__Task requirements__
All the lines below need to be transcribed exactly. Pictures get left out.

__Recorded data__
[Start of Attachment]

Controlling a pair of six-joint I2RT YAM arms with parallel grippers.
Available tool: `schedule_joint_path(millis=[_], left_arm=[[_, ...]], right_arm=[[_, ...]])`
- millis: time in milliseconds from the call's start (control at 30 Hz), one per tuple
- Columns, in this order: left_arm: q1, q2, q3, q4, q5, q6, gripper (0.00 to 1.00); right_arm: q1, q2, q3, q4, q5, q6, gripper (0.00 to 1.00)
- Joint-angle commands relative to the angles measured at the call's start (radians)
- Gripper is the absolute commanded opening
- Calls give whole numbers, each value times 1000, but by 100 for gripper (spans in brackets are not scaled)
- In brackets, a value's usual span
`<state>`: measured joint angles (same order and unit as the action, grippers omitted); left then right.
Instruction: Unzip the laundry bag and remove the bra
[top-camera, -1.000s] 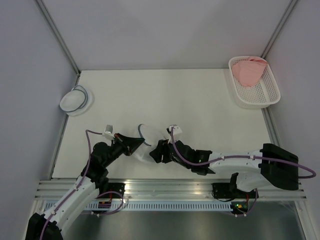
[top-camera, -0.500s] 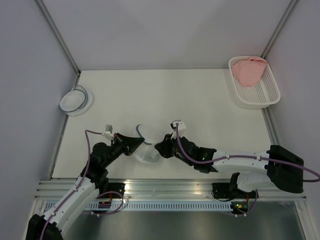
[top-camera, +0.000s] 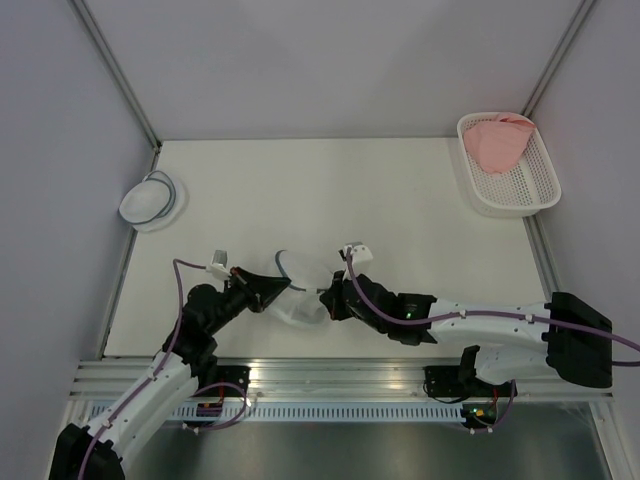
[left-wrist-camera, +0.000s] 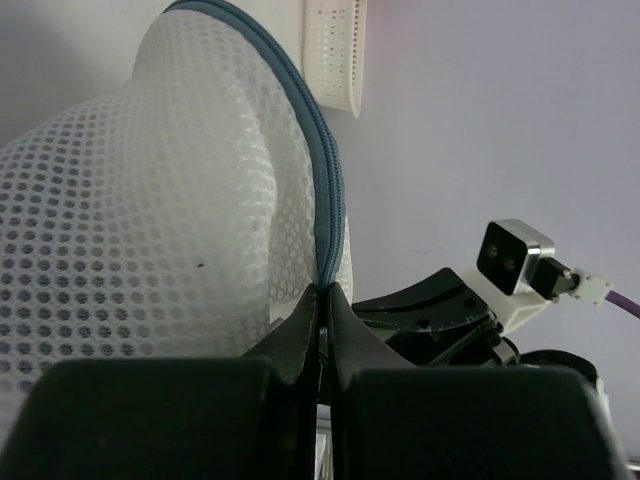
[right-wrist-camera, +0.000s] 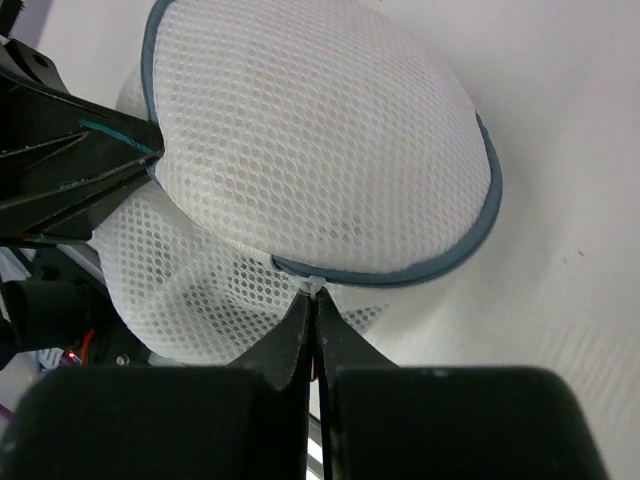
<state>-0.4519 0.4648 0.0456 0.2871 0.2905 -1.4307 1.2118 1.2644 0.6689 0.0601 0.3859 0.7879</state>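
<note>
The laundry bag (top-camera: 300, 296), a white mesh dome with a grey-blue zipper rim, sits tilted near the table's front edge between my two grippers. On the bag's left side, my left gripper (top-camera: 279, 292) is shut on the zipper rim (left-wrist-camera: 322, 190); the wrist view shows the jaws pinching it (left-wrist-camera: 325, 292). On its right side, my right gripper (top-camera: 326, 298) is shut on the small white zipper pull (right-wrist-camera: 315, 286) under the rim, fingertips meeting just below it (right-wrist-camera: 315, 300). The mesh (right-wrist-camera: 320, 140) hides whatever is inside; no bra is visible.
A smaller white dome with a pale bluish rim (top-camera: 152, 200) lies at the table's left edge. A white basket (top-camera: 530, 190) at the back right holds pink fabric (top-camera: 497, 143). The table's front edge and a metal rail run just behind the arms.
My right gripper has gone from open to shut on the zipper pull and edged slightly right. The bag has shifted a little with it. The left gripper has kept its hold.
</note>
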Motion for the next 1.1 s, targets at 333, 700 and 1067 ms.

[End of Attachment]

__Task solution__
Controlling a pair of six-joint I2RT YAM arms with parallel grippers.
Available tool: `schedule_joint_path(millis=[_], left_arm=[[_, ...]], right_arm=[[_, ...]])`
- millis: time in milliseconds from the call's start (control at 30 Hz), one per tuple
- Columns, in this order: left_arm: q1, q2, q3, q4, q5, q6, gripper (0.00 to 1.00); right_arm: q1, q2, q3, q4, q5, q6, gripper (0.00 to 1.00)
- Joint-angle commands relative to the angles measured at the call's start (radians)
- Gripper is the absolute commanded opening
- Calls give whole numbers, each value times 1000, but by 100 for gripper (spans in brackets are not scaled)
- In brackets, a value's usual span
`<state>`: measured joint angles (same order and unit as the action, grippers omitted); left then right.
Instruction: Unzip the laundry bag and remove the bra
[top-camera, -1.000s] 
[top-camera, -0.500s] 
[top-camera, +0.000s] 
[left-wrist-camera, +0.000s] 
[right-wrist-camera, +0.000s] 
<state>-0.4519 0.4648 0.0456 0.2871 0.2905 -1.4307 1.2118 1.2644 0.6689 0.0601 0.3859 0.7879</state>
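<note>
The laundry bag (top-camera: 300, 296), a white mesh dome with a grey-blue zipper rim, sits tilted near the table's front edge between my two grippers. On the bag's left side, my left gripper (top-camera: 279, 292) is shut on the zipper rim (left-wrist-camera: 322, 190); the wrist view shows the jaws pinching it (left-wrist-camera: 325, 292). On its right side, my right gripper (top-camera: 326, 298) is shut on the small white zipper pull (right-wrist-camera: 315, 286) under the rim, fingertips meeting just below it (right-wrist-camera: 315, 300). The mesh (right-wrist-camera: 320, 140) hides whatever is inside; no bra is visible.
A smaller white dome with a pale bluish rim (top-camera: 152, 200) lies at the table's left edge. A white basket (top-camera: 530, 190) at the back right holds pink fabric (top-camera: 497, 143). The table's front edge and a metal rail run just behind the arms.
My right gripper has gone from open to shut on the zipper pull and edged slightly right. The bag has shifted a little with it. The left gripper has kept its hold.
</note>
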Motion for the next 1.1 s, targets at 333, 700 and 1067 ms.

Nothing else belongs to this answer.